マネーゲームの社会

okamakoto2005-10-15



小泉―竹中政治は「低金利政策」−と言うより「預金利子ゼロ政策」を終始続けてきた。庶民にとって預金利息は長らく全く無いに等しい。


バブル崩壊による金融機関に集約された200兆を超える膨大な損害を補填するのが当初金融当局の一つの目標だった。


もう一つの国家的目標は、双子の赤字を抱えるアメリカの金融制度と経済を支える役割―金利の低い日本から金がアメリカに流れる仕組みを維持・強化することにあった。


アメリカの財政収支は、日本からの資金流入が途絶えると途端に「ドル不信認」が表面化して、基軸通貨「ドル崩壊」は即、自由世界経済の崩壊に連なる。


金融当局の当初目標は既に1−2年前に終わってしまっている、金融機関は統合をおえて、不良債権処理も殆ど償却済み、未曾有の利益さえ計上するに至っている。


然しアメリカの財政経済の危機状況はむしろ悪化の一途を辿り続けている。イラク状勢の長期化・原油の値上がり・輸入超の経済構造等である。


アメリカは日米構造協議を機にかねてから対日年次要望書を突きつけてきていて、毎回郵貯簡保の自由化を要求し続けて来ていた。(詳しくは6月24・25の日記)


アメリカにとって日本の郵貯簡保の「340兆円」はその中でも目玉として「喉から手が出るほど欲しい」魅力的な「食い物」なのだ。

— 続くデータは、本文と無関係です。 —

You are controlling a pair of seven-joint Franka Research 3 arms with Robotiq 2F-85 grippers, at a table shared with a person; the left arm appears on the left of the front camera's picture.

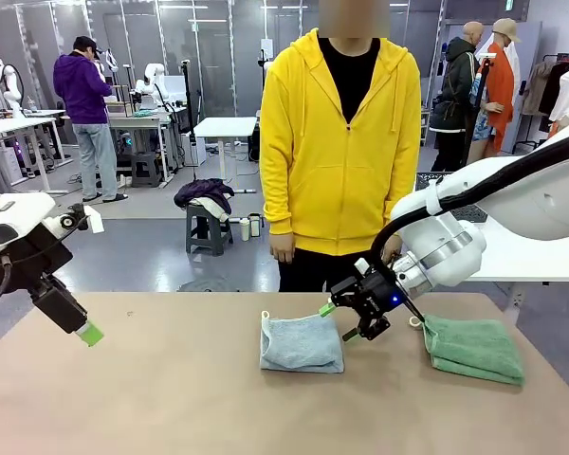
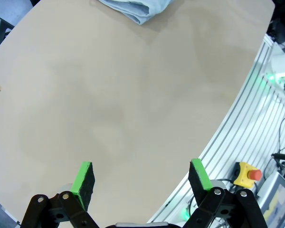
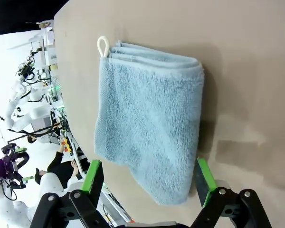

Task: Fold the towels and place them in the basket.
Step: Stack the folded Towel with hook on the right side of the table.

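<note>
A pale grey-blue towel (image 1: 302,343) lies folded in the middle of the brown table (image 1: 171,398), a small white loop (image 3: 103,46) at one corner. My right gripper (image 1: 343,322) hangs open just right of it and slightly above. In the right wrist view the towel's (image 3: 149,128) near end lies between the spread green pads (image 3: 92,175) of that gripper (image 3: 149,179). A mint green towel (image 1: 472,349) rests folded at the table's right. My left gripper (image 1: 83,330) hovers open over the table's left end, holding nothing (image 2: 141,178). The basket is out of view.
A person in a yellow hoodie (image 1: 339,142) stands at the far edge, hands (image 1: 283,248) down at the sides. In the left wrist view an aluminium rail (image 2: 237,123) borders the table, with a yellow box carrying a red stop button (image 2: 249,175) beyond it.
</note>
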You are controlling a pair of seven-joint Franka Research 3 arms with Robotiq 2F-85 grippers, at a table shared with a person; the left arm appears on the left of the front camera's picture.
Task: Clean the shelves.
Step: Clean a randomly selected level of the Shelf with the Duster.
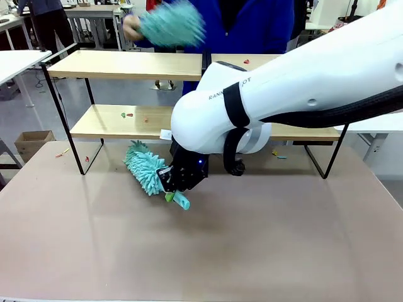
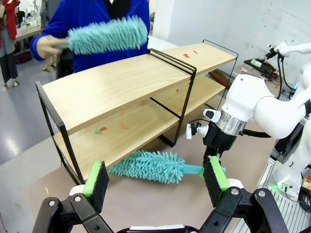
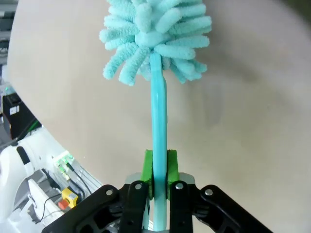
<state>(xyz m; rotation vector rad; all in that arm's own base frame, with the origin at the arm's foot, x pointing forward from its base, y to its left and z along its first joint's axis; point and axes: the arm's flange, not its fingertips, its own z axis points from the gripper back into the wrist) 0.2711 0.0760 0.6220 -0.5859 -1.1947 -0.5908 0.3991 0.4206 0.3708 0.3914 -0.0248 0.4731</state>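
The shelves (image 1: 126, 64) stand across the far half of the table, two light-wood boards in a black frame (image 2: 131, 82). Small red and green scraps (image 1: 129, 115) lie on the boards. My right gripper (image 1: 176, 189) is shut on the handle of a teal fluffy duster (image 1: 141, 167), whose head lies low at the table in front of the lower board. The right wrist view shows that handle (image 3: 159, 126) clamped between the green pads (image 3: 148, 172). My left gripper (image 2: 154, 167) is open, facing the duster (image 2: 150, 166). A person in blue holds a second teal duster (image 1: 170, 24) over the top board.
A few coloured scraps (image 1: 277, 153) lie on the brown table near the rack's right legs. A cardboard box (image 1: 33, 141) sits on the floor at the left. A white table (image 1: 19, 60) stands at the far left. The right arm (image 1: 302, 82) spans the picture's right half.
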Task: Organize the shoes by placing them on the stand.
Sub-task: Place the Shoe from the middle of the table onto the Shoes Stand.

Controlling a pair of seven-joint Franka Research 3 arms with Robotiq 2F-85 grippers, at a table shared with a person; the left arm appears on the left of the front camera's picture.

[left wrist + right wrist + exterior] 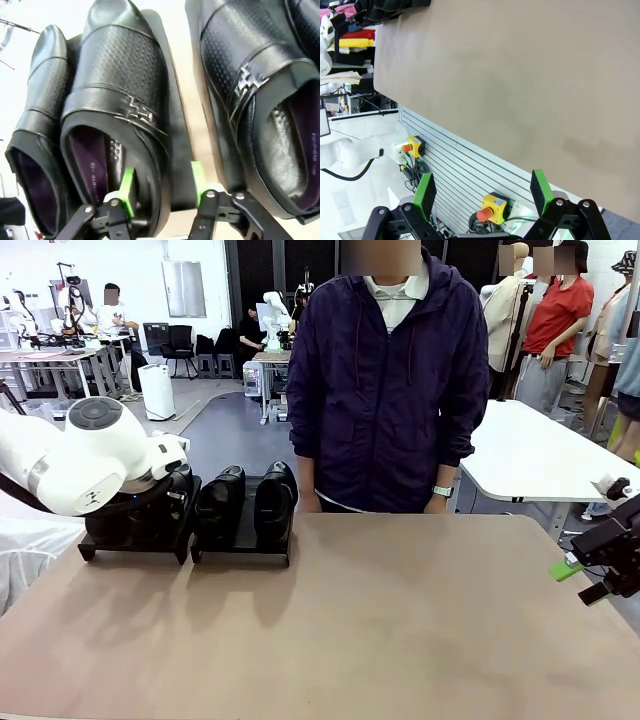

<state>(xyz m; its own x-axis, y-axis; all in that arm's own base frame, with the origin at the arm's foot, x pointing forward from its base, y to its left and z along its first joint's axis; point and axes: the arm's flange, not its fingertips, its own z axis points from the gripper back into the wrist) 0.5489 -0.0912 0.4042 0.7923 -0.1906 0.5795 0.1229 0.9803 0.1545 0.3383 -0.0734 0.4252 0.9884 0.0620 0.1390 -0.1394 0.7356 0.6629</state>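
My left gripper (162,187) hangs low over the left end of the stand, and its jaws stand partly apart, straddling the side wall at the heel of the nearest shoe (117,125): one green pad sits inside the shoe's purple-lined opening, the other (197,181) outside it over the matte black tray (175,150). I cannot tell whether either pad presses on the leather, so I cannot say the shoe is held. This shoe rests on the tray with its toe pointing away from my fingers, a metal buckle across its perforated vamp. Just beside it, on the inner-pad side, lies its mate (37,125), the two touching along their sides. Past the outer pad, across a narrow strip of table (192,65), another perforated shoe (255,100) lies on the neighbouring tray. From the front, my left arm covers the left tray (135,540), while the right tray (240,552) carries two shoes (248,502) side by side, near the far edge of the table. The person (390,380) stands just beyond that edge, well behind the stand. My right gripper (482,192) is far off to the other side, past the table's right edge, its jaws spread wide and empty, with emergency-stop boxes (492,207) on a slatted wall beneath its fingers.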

小泉―竹中政権はアメリカ政府の意を受け、低金利政策の継続と郵政民営化を唯一と言って良い位の政策課題としてきた。


特に竹中さんは政権入りの経過からもアメリカの手先として送り込まれた人物と考えられる(5・11日記、8・20日記)。


99年以降、約6年に亘る長期の低金利政策は日本の経済に様々な歪みを生じさせた、その最たるものが「格差拡大」と「庶民生活の破壊」である。


年金生活者・庶民には僅かな蓄えにも利子も無く、将来不安は増すばかり、銀行の「ペイオフ実施」と「郵便局の預け入れ限度額削減」のダブル・バッドニュースは決定的に庶民の不安を掻き立てるものとなった。

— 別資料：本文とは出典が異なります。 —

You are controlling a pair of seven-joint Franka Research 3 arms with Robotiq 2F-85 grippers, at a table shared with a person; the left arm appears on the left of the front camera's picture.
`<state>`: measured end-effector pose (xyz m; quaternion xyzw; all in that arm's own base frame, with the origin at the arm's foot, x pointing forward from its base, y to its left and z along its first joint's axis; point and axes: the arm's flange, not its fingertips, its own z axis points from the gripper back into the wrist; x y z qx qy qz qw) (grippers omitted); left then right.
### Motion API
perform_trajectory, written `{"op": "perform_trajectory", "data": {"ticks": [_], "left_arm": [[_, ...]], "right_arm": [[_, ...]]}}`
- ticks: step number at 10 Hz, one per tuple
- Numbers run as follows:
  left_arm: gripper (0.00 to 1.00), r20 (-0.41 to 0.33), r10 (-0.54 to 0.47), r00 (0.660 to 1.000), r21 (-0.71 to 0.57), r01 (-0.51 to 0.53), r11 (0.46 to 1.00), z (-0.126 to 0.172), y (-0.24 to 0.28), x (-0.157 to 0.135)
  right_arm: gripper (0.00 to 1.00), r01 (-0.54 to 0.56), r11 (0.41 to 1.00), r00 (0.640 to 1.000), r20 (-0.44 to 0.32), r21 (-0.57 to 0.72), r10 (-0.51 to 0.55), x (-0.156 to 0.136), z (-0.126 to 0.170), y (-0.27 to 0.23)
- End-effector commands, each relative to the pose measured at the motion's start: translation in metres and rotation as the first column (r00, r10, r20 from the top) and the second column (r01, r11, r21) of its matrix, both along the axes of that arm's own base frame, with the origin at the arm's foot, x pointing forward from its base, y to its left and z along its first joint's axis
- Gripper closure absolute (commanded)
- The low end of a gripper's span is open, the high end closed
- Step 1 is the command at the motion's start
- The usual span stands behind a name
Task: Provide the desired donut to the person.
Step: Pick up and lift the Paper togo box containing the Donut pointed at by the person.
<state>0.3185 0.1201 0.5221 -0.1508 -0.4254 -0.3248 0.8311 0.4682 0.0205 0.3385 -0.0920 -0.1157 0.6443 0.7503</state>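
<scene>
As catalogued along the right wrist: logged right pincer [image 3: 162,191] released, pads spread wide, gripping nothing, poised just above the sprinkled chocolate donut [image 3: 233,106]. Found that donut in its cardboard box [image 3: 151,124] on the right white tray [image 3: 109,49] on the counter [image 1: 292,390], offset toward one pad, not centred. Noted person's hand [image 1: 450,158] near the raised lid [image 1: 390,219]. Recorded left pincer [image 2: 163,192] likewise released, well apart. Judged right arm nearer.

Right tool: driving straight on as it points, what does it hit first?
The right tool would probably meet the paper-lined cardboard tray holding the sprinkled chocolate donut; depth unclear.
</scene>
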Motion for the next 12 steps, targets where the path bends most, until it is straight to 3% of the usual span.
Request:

そこへ株を巡る連日のテレビ・新聞の報道は、何百億、何千億と言う「錬金術」のような話題ばかり、「株」をやらないものは時代に遅れる」とでも言わんばかり。


インターネットで簡単に株取引ができる「ネット株式取引」が、主婦層・若い女性までを引き込んで連日活況を呈するまでに広がりを見せていると言う。


然し所詮今の株は「バクチ場」の世界、巨大な外国資本が牙をむいている、庶民の金が流入した頃を見計らって高値で売り抜けて「後は焼け野原」の世界なのだ。


既に大口玄人筋は手仕舞いに入っているとも聞く、外国資金は実に貪欲で逃げ足も速い。
小泉―竹中政治は「株取引」を囃し立てて、日本人の庶民の小金までを彼等に捧げ尽くす気のようだ。